__WORK REQUIRED__. What is the number of lines in this listing that include the string "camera"? Answer with that number by itself.

*** EXERCISE DATA Section Begins ***

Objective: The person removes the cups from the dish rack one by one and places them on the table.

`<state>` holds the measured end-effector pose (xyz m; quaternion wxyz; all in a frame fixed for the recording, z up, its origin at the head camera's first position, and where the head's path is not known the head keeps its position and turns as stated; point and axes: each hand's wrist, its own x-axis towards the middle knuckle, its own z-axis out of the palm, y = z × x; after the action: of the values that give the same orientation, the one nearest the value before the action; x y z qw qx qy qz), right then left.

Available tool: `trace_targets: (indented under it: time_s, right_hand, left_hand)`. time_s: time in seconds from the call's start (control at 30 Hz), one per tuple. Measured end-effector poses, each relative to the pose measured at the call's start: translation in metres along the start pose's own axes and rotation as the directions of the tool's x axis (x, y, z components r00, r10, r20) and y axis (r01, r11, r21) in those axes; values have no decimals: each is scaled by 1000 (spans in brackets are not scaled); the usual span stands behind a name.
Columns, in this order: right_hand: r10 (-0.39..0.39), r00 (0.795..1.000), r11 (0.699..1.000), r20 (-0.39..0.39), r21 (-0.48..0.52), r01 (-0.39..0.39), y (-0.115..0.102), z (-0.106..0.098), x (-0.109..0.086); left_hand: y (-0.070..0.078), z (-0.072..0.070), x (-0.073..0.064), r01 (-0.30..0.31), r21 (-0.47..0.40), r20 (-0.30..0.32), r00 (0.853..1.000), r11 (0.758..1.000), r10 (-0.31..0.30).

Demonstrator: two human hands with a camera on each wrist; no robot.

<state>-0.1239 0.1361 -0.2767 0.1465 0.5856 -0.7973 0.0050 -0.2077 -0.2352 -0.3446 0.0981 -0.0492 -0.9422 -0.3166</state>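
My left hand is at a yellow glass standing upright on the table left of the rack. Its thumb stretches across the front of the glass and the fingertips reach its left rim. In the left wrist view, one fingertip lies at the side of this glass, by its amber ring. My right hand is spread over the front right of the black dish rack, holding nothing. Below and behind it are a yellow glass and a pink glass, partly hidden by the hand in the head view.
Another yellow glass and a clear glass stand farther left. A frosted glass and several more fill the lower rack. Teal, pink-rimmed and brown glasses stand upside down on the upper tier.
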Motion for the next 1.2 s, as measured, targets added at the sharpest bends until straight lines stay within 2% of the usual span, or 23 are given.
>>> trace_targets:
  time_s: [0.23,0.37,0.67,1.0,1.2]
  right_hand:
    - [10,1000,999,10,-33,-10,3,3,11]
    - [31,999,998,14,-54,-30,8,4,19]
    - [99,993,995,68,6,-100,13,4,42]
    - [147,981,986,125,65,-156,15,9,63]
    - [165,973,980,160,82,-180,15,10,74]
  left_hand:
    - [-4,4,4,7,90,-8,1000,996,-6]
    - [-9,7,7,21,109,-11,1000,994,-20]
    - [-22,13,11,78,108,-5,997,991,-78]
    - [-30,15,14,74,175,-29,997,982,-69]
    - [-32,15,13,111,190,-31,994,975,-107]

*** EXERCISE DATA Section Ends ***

__EXERCISE SOLUTION__. 2